Route 2000 Benelux by Route 66

Software reviewed by Hans Molenaar

 

Introduction

The company Route 66 from the Netherlands has recently upgraded their series of routeplanners and has come up with the name Route 2000. Reviewed was Route 2000 Benelux, scaled to streetlevel.

The main reason of my interest in this product was GPS Support. Where other products targeted for the Netherlands allow the user to select coordinates as method for input/output, Route 2000 actively supports a GPS receiver connected to your PC. The product allows you to plan a route on your PC and print maps and directions. When combined with a laptop and a GPS it will show you where you are.

 

At home or office

So much for theory, but how does Route 66 work in practice? Well for starters the installation of Route 66 Europe asks for 200 MB free hard disk space minimum, even when you leave as much data on the CD-Rom as possible. It also asked a lot of my patience when tested on a laptop with a Pentium 166 MHz processor. You are best advised not to go below 300 MHz and a decent graphics card.

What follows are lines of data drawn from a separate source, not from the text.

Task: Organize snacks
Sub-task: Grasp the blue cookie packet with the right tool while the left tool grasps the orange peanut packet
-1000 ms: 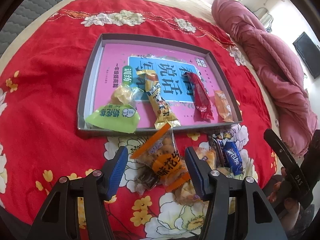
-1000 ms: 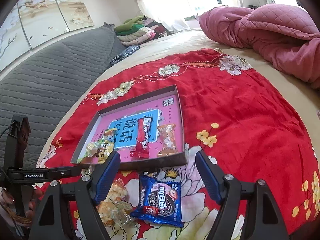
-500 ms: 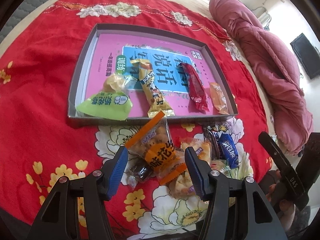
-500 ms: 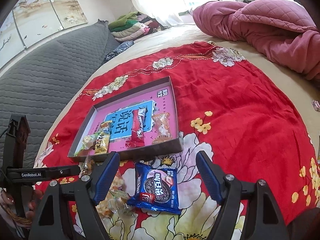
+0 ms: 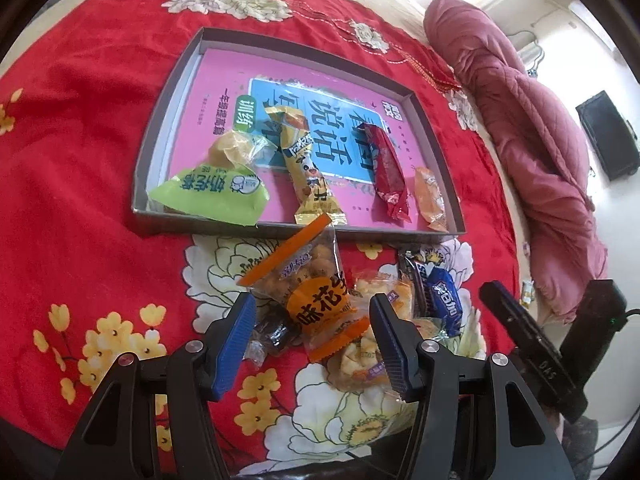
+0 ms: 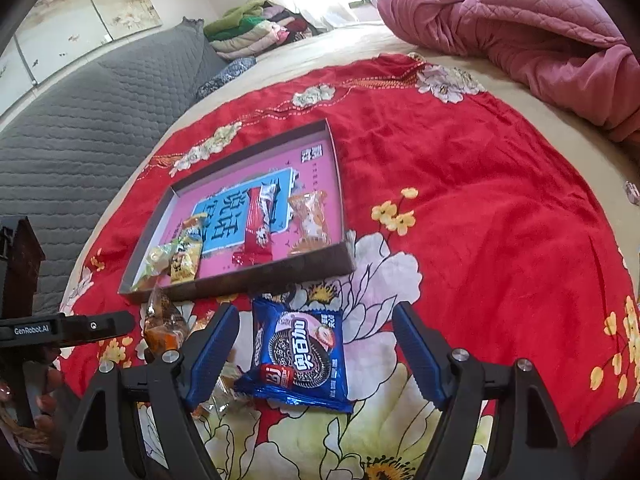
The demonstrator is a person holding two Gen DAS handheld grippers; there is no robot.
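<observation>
Both jaws gape — orange packet (image 5: 316, 300), blue packet (image 6: 302, 356) between.

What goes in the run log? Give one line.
left tongs: open over orange packet | right tongs: open over blue cookie pack | tray: five snacks

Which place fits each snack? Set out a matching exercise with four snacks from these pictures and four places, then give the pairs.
1. green triangular packet
2. red bar
3. orange peanut packet
4. blue cookie packet

A. between the right gripper's open fingers
B. between the left gripper's open fingers
C. tray's near left corner
D. in the tray, right of the yellow bar

Pairs: 1-C, 2-D, 3-B, 4-A
</observation>
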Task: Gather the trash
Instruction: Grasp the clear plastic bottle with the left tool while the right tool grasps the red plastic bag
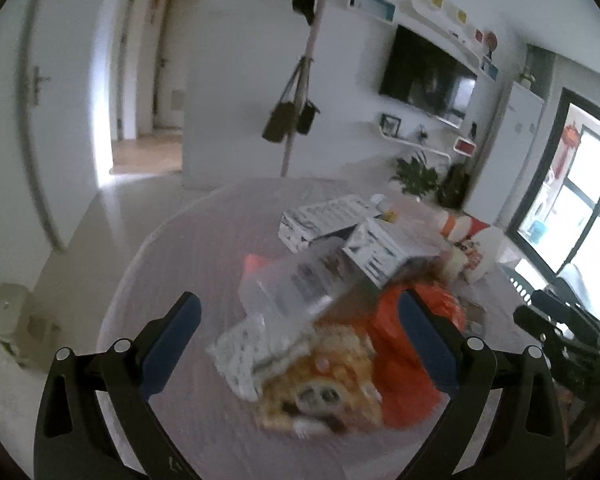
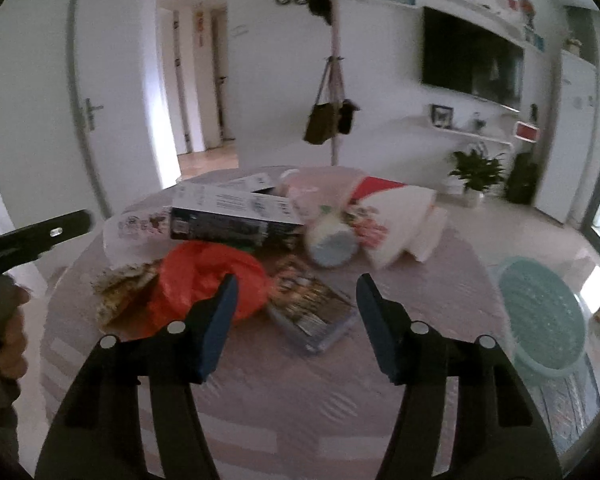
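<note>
A pile of trash lies on a round pink table (image 2: 260, 400). In the left wrist view my left gripper (image 1: 300, 324) is open above a yellow snack wrapper (image 1: 320, 392), a clear plastic bag (image 1: 296, 284) and an orange plastic bag (image 1: 400, 360). In the right wrist view my right gripper (image 2: 296, 304) is open above a shiny wrapper (image 2: 312, 308), beside the orange bag (image 2: 208, 280). Behind lie a long carton (image 2: 232, 216), a tipped cup (image 2: 332, 240) and a red-and-white paper bowl (image 2: 392, 220). Neither gripper holds anything.
A green plastic basket (image 2: 544, 320) stands to the right of the table. White cartons (image 1: 328, 220) lie at the table's far side. The left gripper's handle and hand (image 2: 4, 280) show at the left edge. A coat stand (image 2: 334, 80) is behind the table.
</note>
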Tool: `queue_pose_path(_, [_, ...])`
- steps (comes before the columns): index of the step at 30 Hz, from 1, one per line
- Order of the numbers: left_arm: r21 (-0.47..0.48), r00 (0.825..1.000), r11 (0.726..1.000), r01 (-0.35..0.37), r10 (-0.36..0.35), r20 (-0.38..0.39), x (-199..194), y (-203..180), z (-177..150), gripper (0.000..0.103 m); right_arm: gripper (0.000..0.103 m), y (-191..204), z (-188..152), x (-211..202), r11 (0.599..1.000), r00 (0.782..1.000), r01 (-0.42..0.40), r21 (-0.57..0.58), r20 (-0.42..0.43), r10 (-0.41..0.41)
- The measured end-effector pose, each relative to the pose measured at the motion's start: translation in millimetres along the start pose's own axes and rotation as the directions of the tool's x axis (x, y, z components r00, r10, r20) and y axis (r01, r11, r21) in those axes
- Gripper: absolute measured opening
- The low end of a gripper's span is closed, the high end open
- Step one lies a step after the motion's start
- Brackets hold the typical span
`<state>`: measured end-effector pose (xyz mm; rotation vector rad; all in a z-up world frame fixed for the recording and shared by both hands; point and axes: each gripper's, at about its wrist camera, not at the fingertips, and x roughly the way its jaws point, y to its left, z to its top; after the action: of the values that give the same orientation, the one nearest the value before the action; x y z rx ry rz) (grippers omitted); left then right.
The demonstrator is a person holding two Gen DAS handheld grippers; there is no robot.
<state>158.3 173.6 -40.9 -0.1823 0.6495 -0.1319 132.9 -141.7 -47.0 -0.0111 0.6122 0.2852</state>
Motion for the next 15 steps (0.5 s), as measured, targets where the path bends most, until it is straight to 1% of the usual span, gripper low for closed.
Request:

You plan your trip by defining start and end, which can be of the form a street, postal code or a point of special interest. Take for example the other day, when I had to go from my office in Rijswijk to a conference center in Amsterdam. I only had to type 'Irenelaan, Rijswijk' and 'Amstelborgh' respectively and select from a dropdown list. See also the left part of the screen in image 1.

 

 

 

 

On the road.

Afterwards I usually switch to a view whereby the screen is less cluttered, and shows map and direction only. The Garmin © GPS receiver was switched to NMEA 0183 output and hooked up with a cable through the serial port. A window shows status of the GPS with your position, speed and distance to your chosen routepoint. When asked to do so [checkbox] it also centers the screen automatically, thus showing you on the map where you are.

When moving, a red cross changes into a black arrow showing you the way to go. It has the same function as the arrow found on the screen of your GPS, thus only showing your direction 'as the crow flies'.

The software has no capability to upload routes or routepoints to your GPS. It can not upload maps either.

When calculating the fastest route it does incorporate roadblocks or traffic-jams, information which it gets from the company's own webserver (http://www.route66.nl/). In my opinion this is a real reason for mobile connections to the Internet.

IMPORTANT: Traffic Information is currently only available for the Benelux and Germany products. Other European countries may follow in the future.

The requirements for these products in the case of MS-Windows are:

Minimum: 486 processor 120 MHz, 32 MB RAM, 70 MB hard disk space; CD-Rom drive.

Recommended: Pentium 300 MHz processor, 64 MB RAM, 480 MB hard disk space, 8X CD-Rom

According to the copyright screens, Geographical Information is supplied by Navigation Technologies (NavTech)

 

 

Legalese: This review was done on personal basis, I'm not in any way related any of the mentioned companies.